» Instructions to follow:
Go through the lines below and copy each one that holds the string "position".

» Provided material:

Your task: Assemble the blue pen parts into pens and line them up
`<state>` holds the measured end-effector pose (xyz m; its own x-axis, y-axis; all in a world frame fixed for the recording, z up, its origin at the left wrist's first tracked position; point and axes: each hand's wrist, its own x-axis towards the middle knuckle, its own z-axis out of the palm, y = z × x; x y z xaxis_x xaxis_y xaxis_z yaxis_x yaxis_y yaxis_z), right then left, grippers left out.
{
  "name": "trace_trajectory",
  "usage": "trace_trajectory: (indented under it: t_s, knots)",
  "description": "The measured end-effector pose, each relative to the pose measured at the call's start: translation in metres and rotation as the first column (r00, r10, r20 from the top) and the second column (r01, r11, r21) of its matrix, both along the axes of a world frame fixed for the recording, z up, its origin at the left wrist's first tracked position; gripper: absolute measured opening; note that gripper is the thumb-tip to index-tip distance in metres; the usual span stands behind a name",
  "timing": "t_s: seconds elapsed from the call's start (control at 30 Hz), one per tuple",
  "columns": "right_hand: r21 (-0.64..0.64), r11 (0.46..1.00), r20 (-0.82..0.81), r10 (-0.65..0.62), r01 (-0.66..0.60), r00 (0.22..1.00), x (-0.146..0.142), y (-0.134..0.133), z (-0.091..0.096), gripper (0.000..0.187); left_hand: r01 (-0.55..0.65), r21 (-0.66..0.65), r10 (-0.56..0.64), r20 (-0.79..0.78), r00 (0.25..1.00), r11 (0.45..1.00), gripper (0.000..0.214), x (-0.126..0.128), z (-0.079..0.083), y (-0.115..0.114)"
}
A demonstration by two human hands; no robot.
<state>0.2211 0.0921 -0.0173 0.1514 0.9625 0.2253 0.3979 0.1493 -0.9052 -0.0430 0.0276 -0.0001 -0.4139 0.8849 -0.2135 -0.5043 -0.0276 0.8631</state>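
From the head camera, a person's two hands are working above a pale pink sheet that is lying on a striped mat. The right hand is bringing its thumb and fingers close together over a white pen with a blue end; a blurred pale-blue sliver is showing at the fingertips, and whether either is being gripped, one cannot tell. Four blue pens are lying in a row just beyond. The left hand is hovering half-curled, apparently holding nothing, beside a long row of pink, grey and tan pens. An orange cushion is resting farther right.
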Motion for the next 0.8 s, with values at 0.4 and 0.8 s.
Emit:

» Task solution:
`<state>` holds the measured end-effector pose (xyz m; its own x-axis, y-axis; all in a world frame fixed for the recording, z up, its origin at the left wrist's first tracked position; point and axes: each hand's wrist, its own x-axis towards the middle knuckle, its own z-axis out of the palm, y = z × x; x y z xaxis_x xaxis_y xaxis_z yaxis_x yaxis_y yaxis_z), right then left, grippers left out.
  "description": "The measured end-effector pose, each relative to the pose measured at the call's start: translation in metres and rotation as the first column (r00, r10, r20 from the top) and the second column (r01, r11, r21) of its matrix, both along the axes of a world frame fixed for the recording, z up, its origin at the left wrist's first tracked position; gripper: absolute measured opening; note that gripper is the thumb-tip to index-tip distance in metres; the usual span stands behind a name",

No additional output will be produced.